How to Help a Loved One Lose Weight Without Hurting Their Feelings
| 4 min read
It’s not easy being the overweight one in the family. This is something I know firsthand due to my own 25 years of experience. When I was growing up in the 1970s, being overweight (also known as “fat”) wasn’t as common as it is today. Basically all my relatives were thin, including both my parents. So when they realized I needed to do something about my excess weight, they really didn’t have any idea of how to actually help me.
Good intentions can still hurt
One of my grandparents assumed that singing, ‘I don’t want her, you can have her, she’s too fat for me!’ was the one way to get me to lose weight successfully. At the age of twelve, I had yet to realize this was a line from a popular Polka song, so I assumed the unkind words to this song were made up just for me.
Did this particular tactic cause me to lose weight? No, it caused me to dislike myself even more and turn to food for comfort.

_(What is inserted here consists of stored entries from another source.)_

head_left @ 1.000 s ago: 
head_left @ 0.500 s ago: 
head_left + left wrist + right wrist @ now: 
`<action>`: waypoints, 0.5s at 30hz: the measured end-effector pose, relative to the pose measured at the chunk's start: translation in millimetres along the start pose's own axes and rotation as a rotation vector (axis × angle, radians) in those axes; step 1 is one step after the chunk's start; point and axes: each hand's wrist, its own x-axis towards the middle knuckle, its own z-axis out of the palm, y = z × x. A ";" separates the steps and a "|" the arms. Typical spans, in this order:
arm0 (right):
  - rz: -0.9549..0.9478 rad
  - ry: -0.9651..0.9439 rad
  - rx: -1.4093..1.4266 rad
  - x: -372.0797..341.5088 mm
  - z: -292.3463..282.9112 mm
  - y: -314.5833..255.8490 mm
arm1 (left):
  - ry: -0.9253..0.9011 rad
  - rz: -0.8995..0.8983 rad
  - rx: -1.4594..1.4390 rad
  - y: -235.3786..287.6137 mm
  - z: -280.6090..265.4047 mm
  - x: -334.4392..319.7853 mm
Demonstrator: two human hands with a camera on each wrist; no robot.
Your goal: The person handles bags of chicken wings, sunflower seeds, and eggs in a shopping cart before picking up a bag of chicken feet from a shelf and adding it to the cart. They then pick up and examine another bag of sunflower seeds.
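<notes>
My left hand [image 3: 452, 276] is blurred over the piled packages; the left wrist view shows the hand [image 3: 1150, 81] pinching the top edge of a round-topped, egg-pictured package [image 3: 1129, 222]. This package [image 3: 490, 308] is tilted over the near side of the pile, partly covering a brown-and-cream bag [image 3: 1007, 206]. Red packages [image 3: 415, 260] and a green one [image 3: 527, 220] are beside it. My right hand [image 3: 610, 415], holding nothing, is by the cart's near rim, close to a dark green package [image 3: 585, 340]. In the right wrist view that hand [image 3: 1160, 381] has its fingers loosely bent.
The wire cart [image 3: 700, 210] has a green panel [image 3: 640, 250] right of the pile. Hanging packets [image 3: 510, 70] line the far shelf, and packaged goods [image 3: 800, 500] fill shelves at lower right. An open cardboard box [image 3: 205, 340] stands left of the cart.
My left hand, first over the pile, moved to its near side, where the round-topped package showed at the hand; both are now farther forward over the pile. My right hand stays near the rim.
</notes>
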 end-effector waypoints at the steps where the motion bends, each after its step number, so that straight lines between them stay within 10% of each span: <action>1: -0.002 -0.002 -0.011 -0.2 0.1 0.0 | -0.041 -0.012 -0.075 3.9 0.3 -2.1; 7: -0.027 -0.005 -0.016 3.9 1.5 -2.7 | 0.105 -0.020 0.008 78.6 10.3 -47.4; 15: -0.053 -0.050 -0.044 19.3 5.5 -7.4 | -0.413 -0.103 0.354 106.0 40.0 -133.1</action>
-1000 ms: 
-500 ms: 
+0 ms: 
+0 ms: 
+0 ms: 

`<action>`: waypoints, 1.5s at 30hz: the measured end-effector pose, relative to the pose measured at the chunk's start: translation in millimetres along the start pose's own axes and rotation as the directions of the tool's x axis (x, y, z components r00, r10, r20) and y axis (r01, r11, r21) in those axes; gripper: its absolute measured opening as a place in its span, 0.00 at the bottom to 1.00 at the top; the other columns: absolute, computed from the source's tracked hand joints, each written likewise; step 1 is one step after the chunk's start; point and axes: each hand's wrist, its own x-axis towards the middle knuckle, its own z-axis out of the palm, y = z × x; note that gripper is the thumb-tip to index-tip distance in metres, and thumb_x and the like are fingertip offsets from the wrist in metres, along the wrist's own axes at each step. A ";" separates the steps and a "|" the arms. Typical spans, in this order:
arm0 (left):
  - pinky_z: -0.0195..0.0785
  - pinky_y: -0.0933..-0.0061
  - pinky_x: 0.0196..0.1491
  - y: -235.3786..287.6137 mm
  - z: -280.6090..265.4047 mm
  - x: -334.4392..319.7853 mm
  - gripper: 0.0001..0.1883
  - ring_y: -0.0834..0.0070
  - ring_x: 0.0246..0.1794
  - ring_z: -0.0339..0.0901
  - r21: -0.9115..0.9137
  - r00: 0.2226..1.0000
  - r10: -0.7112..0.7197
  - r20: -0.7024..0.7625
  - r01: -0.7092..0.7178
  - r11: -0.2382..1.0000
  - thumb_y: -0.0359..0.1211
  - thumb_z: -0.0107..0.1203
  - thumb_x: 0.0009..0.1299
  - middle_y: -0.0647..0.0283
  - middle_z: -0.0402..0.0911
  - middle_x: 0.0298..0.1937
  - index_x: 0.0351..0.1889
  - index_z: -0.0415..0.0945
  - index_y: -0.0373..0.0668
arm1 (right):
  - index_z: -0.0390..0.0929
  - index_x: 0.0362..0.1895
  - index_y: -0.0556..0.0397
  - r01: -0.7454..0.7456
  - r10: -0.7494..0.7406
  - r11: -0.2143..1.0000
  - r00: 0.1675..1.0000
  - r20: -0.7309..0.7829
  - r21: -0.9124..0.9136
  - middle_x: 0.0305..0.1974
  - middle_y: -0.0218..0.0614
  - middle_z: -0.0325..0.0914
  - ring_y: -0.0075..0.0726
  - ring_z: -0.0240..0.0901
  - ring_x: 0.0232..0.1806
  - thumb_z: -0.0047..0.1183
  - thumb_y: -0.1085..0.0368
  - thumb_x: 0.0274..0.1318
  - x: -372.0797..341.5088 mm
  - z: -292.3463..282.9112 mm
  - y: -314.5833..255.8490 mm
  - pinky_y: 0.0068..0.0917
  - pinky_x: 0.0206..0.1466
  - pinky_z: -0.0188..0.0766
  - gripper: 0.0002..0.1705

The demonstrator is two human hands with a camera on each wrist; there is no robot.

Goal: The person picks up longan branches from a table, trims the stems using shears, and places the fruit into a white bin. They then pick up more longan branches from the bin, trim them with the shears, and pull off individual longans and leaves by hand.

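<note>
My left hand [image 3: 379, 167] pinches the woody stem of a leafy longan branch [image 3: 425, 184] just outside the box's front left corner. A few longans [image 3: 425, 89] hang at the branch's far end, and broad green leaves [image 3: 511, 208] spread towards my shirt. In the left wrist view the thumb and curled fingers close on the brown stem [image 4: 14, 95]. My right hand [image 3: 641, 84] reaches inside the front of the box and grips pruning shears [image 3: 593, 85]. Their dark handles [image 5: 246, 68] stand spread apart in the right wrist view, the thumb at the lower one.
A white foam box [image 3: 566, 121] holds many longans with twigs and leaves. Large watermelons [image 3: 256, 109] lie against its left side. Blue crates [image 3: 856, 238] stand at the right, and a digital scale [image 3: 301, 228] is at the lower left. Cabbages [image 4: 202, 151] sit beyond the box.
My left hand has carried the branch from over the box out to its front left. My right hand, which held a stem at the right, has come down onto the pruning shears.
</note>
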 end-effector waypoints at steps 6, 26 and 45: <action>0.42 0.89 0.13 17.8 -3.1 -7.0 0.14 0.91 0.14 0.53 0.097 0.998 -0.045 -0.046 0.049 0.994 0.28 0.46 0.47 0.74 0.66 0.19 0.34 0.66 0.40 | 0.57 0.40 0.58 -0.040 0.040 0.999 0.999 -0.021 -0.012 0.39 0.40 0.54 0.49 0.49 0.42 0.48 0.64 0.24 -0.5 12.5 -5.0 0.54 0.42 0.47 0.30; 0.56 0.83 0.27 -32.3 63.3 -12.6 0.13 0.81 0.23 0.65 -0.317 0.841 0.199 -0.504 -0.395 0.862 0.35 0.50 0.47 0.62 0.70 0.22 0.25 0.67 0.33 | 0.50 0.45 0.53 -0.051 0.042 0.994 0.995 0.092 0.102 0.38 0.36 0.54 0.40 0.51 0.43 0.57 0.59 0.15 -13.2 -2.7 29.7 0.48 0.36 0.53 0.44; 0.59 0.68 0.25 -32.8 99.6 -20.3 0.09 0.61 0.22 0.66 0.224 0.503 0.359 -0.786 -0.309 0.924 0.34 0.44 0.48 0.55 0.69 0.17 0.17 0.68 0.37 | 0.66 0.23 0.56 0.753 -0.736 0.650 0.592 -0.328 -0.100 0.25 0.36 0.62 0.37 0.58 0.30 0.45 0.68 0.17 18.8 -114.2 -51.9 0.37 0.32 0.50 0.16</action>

Like so many others out there who are struggling with their weight, I continued to listen to the numerous comments and snide remarks from others who I’m sure meant well.
I can’t tell you how many times I heard: ‘Just stop eating so much and it only makes sense that you’ll lose weight.’ Okay, easier said than done. If it was that simple, didn’t they realize I would have done that already? These comments didn’t create a solution, all they did was make me feel sad and depressed, and again, cause me to eat more.
Here are my tips for helping a loved one deal with their weight in a positive way.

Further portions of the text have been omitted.